Your goal. The expected response is a copy of every line in the entries below that includes the word "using".
Information below:
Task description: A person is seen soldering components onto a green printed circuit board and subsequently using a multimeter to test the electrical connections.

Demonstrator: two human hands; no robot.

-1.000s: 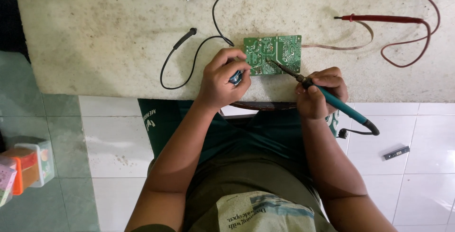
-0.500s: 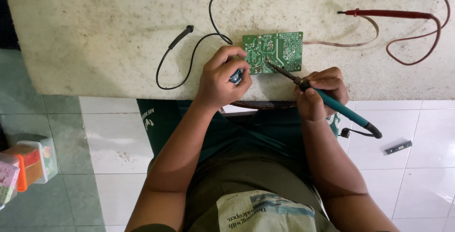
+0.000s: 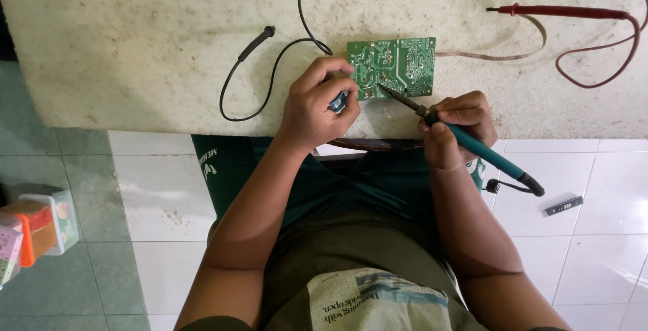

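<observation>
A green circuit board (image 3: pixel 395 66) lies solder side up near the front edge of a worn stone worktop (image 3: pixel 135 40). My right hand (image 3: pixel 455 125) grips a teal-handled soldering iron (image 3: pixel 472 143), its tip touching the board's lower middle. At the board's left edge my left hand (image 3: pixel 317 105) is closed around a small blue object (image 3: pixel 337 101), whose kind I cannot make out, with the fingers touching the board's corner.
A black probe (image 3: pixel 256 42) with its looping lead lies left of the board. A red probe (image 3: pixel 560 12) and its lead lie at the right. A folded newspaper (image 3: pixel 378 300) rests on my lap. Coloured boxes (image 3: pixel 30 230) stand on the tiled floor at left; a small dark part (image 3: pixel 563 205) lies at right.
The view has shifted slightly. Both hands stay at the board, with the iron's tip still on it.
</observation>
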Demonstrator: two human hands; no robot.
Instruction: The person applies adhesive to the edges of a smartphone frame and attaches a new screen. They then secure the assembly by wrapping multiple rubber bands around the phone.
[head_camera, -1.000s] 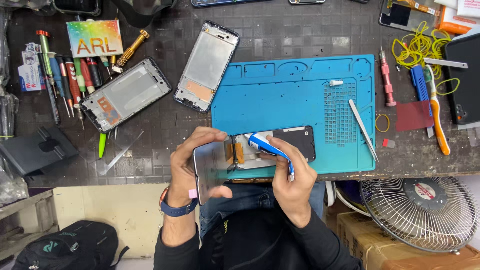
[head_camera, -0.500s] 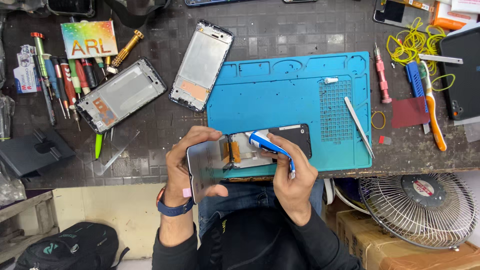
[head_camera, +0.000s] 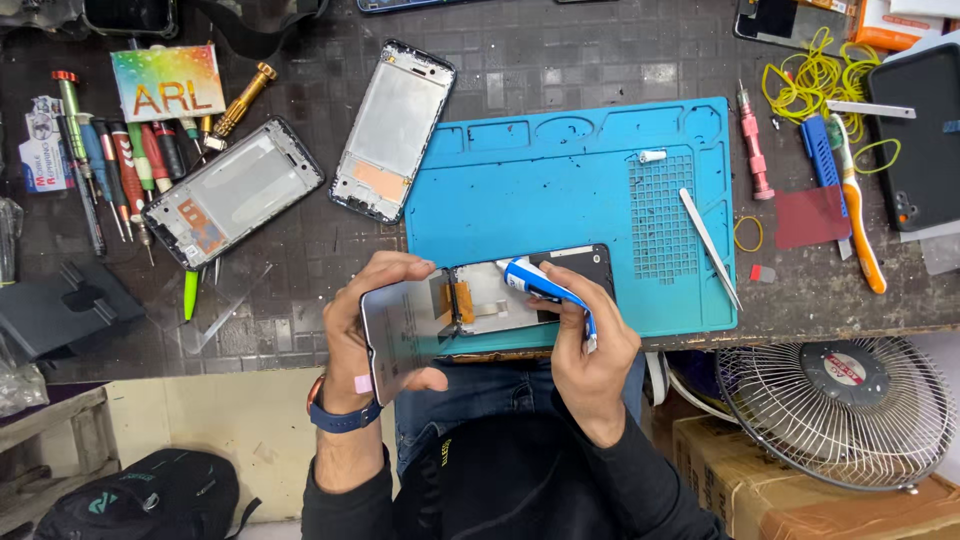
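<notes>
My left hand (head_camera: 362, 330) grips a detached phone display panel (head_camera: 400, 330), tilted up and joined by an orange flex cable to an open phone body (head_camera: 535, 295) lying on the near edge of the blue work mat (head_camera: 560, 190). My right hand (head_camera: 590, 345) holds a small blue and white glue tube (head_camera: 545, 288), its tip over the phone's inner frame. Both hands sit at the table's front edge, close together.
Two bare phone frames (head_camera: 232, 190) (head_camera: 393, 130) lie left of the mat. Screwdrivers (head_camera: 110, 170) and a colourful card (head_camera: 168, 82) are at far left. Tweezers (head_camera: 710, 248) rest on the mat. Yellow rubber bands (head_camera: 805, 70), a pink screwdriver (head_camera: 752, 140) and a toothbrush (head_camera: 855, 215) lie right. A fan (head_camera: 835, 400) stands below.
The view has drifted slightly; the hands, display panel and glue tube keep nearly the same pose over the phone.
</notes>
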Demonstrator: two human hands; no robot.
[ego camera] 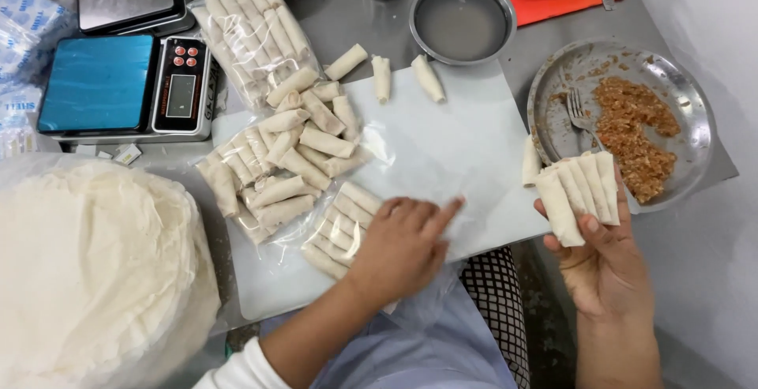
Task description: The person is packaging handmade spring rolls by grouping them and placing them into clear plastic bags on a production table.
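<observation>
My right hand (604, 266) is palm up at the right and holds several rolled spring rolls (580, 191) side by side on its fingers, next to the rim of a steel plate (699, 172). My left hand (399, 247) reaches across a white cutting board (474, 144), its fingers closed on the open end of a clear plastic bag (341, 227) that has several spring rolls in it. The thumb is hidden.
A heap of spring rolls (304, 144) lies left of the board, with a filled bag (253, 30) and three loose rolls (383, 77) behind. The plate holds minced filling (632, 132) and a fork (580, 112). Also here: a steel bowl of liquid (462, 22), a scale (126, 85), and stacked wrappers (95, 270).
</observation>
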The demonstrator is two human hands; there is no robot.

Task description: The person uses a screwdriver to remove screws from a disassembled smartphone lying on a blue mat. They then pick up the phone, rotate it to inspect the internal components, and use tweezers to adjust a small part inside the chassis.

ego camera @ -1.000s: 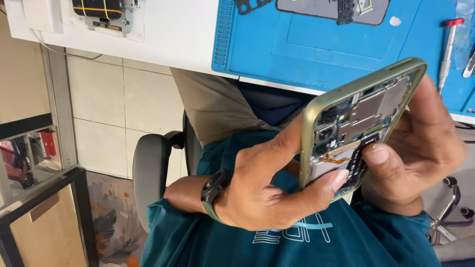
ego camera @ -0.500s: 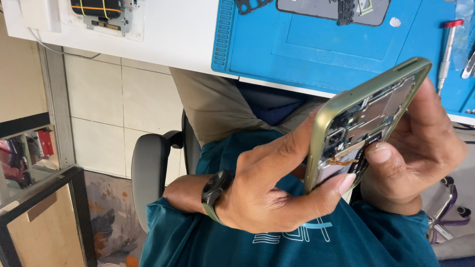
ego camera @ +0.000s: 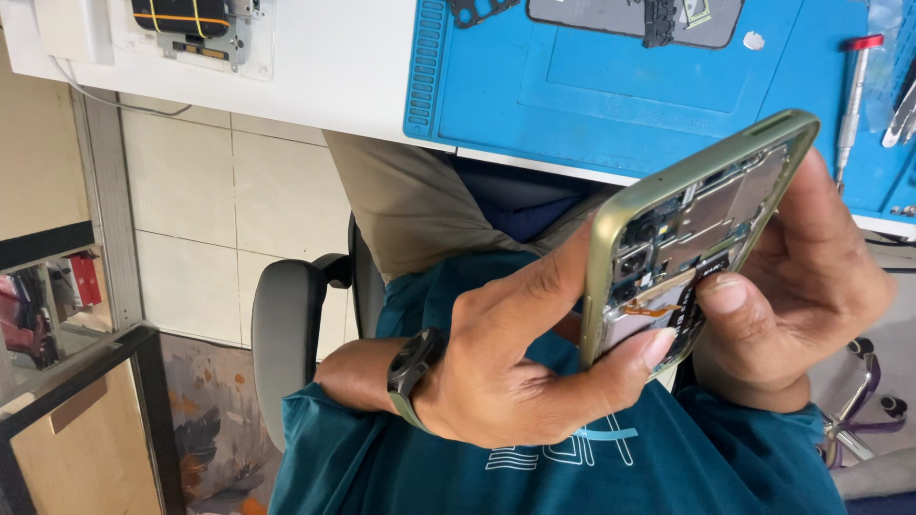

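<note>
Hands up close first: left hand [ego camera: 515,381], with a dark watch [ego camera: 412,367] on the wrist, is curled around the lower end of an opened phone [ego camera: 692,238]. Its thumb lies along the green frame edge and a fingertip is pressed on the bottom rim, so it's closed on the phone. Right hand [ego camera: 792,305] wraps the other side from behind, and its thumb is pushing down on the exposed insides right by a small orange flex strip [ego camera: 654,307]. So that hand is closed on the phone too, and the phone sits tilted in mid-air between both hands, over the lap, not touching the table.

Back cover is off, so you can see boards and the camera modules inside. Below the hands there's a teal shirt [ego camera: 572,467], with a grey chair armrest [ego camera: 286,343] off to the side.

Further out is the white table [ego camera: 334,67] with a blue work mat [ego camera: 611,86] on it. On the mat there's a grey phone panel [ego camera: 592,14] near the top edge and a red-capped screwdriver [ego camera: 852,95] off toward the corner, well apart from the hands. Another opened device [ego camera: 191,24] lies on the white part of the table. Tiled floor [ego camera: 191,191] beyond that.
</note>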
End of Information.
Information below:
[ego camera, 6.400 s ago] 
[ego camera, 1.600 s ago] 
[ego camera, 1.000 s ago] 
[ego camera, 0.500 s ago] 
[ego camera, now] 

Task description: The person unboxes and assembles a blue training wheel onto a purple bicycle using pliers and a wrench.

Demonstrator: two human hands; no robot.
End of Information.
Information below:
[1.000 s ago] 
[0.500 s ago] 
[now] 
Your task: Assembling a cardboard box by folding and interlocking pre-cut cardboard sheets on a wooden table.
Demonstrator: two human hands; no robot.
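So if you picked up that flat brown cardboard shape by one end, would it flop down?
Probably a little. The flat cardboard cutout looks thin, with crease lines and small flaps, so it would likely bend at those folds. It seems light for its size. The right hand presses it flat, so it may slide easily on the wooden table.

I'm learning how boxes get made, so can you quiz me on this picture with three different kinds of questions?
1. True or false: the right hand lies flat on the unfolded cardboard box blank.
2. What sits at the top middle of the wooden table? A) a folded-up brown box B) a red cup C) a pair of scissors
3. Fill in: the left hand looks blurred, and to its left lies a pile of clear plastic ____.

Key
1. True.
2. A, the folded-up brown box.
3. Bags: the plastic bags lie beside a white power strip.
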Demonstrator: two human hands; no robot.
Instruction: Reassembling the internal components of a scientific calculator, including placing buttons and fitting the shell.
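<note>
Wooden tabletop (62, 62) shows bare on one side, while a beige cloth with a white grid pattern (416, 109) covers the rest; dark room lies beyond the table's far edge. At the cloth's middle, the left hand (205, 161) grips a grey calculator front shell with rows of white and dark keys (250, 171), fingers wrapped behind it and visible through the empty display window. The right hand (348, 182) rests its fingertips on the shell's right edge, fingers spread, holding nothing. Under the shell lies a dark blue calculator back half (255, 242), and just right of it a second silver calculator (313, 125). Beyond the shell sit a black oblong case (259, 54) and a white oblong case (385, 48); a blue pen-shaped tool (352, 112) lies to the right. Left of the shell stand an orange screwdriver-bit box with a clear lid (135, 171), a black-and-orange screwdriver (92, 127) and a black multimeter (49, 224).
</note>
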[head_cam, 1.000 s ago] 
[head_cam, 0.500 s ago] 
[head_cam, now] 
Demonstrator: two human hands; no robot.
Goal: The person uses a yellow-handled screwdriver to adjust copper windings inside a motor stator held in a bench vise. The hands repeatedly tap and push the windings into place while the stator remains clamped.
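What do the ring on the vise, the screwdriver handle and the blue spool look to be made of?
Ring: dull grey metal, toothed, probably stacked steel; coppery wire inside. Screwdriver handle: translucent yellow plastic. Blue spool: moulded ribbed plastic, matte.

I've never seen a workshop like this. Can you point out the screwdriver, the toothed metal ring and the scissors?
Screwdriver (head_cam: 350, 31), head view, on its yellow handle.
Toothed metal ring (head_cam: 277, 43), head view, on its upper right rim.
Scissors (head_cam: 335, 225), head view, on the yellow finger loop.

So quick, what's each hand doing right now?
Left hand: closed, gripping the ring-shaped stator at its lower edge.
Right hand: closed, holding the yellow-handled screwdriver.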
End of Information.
Completed task.
Task description: A person is seen soldering components onto a green printed circuit board and subsequently using a multimeter to test the electrical connections.
Task description: The person unboxes and assembles a blue training wheel onto a purple bicycle using pliers and a wrench.

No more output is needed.